__Directions__: Will you transcribe the entries that follow, exactly and in full?

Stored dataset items
BEGIN

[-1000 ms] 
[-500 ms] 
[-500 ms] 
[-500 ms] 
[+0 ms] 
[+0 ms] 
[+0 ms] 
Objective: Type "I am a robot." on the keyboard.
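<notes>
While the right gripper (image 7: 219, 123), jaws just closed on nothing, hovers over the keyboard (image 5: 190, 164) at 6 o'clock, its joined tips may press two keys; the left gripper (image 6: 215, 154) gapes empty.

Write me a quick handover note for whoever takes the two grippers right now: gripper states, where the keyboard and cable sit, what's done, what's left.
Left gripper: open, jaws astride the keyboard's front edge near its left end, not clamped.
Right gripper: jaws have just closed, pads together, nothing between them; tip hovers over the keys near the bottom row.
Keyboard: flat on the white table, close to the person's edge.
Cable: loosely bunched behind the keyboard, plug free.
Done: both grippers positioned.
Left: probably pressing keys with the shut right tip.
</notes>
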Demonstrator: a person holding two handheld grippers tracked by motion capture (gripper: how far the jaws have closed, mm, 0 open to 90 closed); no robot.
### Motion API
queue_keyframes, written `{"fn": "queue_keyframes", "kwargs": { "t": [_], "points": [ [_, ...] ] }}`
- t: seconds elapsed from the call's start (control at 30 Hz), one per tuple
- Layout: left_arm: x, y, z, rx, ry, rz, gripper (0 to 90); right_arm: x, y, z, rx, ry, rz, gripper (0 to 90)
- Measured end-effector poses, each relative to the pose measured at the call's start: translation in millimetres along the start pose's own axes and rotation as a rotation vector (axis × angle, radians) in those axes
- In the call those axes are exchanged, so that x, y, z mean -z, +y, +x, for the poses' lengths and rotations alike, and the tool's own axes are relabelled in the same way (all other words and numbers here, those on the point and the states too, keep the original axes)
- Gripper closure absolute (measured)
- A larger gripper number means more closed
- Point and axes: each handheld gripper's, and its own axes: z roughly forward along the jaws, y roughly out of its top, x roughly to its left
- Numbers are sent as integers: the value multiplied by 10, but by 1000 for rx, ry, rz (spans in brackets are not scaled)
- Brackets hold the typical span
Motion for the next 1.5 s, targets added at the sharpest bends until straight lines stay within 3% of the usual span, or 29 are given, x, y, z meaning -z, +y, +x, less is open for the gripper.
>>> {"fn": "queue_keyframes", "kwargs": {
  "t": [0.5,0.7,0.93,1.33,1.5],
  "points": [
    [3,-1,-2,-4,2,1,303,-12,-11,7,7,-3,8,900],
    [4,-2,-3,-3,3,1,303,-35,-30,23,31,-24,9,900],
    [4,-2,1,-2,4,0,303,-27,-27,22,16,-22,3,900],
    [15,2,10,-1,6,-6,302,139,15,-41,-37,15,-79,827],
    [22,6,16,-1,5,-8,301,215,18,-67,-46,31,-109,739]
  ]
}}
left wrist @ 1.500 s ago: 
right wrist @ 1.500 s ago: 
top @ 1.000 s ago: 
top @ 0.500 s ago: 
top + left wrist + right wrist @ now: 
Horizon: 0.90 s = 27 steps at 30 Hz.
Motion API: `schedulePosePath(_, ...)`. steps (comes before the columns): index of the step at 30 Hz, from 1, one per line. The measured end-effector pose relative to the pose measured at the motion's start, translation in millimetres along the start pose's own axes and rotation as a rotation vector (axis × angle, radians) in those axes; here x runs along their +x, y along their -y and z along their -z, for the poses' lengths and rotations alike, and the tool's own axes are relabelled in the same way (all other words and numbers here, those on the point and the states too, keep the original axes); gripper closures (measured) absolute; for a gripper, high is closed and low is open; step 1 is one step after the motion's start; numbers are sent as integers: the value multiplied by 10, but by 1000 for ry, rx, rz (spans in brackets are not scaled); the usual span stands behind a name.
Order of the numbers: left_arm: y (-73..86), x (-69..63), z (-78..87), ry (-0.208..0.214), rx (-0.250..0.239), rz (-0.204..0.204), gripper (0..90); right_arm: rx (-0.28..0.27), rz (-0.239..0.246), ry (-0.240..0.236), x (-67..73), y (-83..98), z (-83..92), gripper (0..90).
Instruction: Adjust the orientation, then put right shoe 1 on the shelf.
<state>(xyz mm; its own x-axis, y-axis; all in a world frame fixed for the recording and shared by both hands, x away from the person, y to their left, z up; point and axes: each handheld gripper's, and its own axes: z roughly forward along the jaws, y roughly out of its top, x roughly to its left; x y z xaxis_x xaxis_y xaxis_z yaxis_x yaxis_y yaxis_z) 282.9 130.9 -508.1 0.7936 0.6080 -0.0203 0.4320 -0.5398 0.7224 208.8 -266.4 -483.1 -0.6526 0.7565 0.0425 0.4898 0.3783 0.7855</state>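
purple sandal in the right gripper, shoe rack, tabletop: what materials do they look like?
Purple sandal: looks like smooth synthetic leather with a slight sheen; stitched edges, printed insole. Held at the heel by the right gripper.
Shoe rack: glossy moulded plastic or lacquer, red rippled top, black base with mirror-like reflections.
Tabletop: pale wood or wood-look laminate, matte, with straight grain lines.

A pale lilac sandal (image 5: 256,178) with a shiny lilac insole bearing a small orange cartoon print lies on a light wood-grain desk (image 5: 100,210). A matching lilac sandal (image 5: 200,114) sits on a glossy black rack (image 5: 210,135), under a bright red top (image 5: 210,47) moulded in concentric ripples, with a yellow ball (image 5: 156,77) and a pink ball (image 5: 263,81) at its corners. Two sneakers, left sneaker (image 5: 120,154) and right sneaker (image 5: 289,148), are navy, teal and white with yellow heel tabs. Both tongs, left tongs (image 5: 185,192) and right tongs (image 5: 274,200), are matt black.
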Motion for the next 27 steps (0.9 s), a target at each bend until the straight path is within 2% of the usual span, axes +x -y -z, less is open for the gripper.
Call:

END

__Written reply__:
[-1000 ms] 
[-500 ms] 
[-500 ms] 
[-500 ms] 
[+0 ms] 
[+0 ms] 
[+0 ms] 
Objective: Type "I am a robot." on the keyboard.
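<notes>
While the right gripper (image 7: 219, 123), jaws just closed on nothing, hovers over the keyboard (image 5: 190, 164) at 6 o'clock, its joined tips may press two keys; the left gripper (image 6: 215, 154) gapes empty.

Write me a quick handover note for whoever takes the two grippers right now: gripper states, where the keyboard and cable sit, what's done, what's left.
Left gripper: open, jaws astride the keyboard's front edge near its left end, not clamped.
Right gripper: jaws have just closed, pads together, nothing between them; tip hovers over the keys near the bottom row.
Keyboard: flat on the white table, close to the person's edge.
Cable: loosely bunched behind the keyboard, plug free.
Done: both grippers positioned.
Left: probably pressing keys with the shut right tip.
</notes>
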Demonstrator: a person holding two handheld grippers tracked by motion capture (gripper: how far the jaws have closed, mm, 0 open to 90 closed); no robot.
### Motion API
queue_keyframes, written `{"fn": "queue_keyframes", "kwargs": { "t": [_], "points": [ [_, ...] ] }}`
- t: seconds elapsed from the call's start (control at 30 Hz), one per tuple
- Layout: left_arm: x, y, z, rx, ry, rz, gripper (0 to 90); right_arm: x, y, z, rx, ry, rz, gripper (0 to 90)
- Measured end-effector poses, each relative to the pose measured at the call's start: translation in millimetres along the start pose's own axes and rotation as a rotation vector (axis × angle, radians) in those axes
- In the call those axes are exchanged, so that x, y, z mean -z, +y, +x, for the poses' lengths and rotations alike, and the tool's own axes are relabelled in the same way (all other words and numbers here, those on the point and the states too, keep the original axes)
- Gripper closure absolute (measured)
- A larger gripper number means more closed
- Point and axes: each handheld gripper's, and its own axes: z roughly forward along the jaws, y roughly out of its top, x roughly to its left
- Numbers are sent as integers: the value multiplied by 10, but by 1000 for rx, ry, rz (spans in brackets are not scaled)
- Brackets hold the typical span
Motion for the next 1.5 s, targets added at the sharpest bends until straight lines stay within 3% of the usual span, or 29 are given, x, y, z meaning -z, +y, +x, less is open for the gripper.
>>> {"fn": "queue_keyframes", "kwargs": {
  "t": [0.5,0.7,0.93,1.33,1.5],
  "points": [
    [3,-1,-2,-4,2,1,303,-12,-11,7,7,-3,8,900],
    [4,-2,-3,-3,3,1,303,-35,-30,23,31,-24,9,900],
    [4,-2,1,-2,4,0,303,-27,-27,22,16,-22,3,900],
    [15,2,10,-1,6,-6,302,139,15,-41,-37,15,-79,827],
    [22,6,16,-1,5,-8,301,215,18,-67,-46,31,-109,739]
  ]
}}
left wrist @ 1.500 s ago: 
right wrist @ 1.500 s ago: 
top @ 1.000 s ago: 
top @ 0.500 s ago: 
top + left wrist + right wrist @ now: 
Horizon: 0.90 s = 27 steps at 30 Hz.
Motion API: `schedulePosePath(_, ...)`. steps (comes before the columns): index of the step at 30 Hz, from 1, one per line. The measured end-effector pose relative to the pose measured at the motion's start, translation in millimetres along the start pose's own axes and rotation as a rotation vector (axis × angle, radians) in those axes; here x runs along their +x, y along their -y and z along their -z, for the poses' lengths and rotations alike, and the tool's own axes are relabelled in the same way (all other words and numbers here, those on the point and the states too, keep the original axes); gripper closures (measured) absolute; for a gripper, high is closed and low is open; step 1 is one step after the motion's start; numbers are sent as integers: the value multiplied by 10, but by 1000 for ry, rx, rz (spans in brackets are not scaled); the usual span stands behind a name.
Order of the numbers: left_arm: y (-73..86), x (-69..63), z (-78..87), ry (-0.208..0.214), rx (-0.250..0.239), rz (-0.204..0.204), gripper (0..90); right_arm: rx (-0.28..0.27), rz (-0.239..0.246), ry (-0.240..0.236), x (-67..73), y (-83..98), z (-83..92), gripper (0..90).
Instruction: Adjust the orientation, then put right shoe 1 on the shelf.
<state>(xyz mm; its own x-axis, y-axis; all in a world frame fixed for the recording and shared by both hands, x away from the person, y to their left, z up; point and axes: each handheld gripper's, and its own axes: z roughly forward along the jaws, y roughly out of its top, x roughly to its left; x y z xaxis_x xaxis_y xaxis_z yaxis_x yaxis_y yaxis_z) 282.9 130.9 -508.1 0.7936 0.6080 -0.0203 0.4320 -0.5398 0.7224 208.8 -266.4 -483.1 -0.6526 0.7565 0.0425 0.4898 0.3783 0.7855</state>
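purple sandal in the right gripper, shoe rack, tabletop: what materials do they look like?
Purple sandal: looks like smooth synthetic leather with a slight sheen; stitched edges, printed insole. Held at the heel by the right gripper.
Shoe rack: glossy moulded plastic or lacquer, red rippled top, black base with mirror-like reflections.
Tabletop: pale wood or wood-look laminate, matte, with straight grain lines.

A pale lilac sandal (image 5: 256,178) with a shiny lilac insole bearing a small orange cartoon print lies on a light wood-grain desk (image 5: 100,210). A matching lilac sandal (image 5: 200,114) sits on a glossy black rack (image 5: 210,135), under a bright red top (image 5: 210,47) moulded in concentric ripples, with a yellow ball (image 5: 156,77) and a pink ball (image 5: 263,81) at its corners. Two sneakers, left sneaker (image 5: 120,154) and right sneaker (image 5: 289,148), are navy, teal and white with yellow heel tabs. Both tongs, left tongs (image 5: 185,192) and right tongs (image 5: 274,200), are matt black.
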Motion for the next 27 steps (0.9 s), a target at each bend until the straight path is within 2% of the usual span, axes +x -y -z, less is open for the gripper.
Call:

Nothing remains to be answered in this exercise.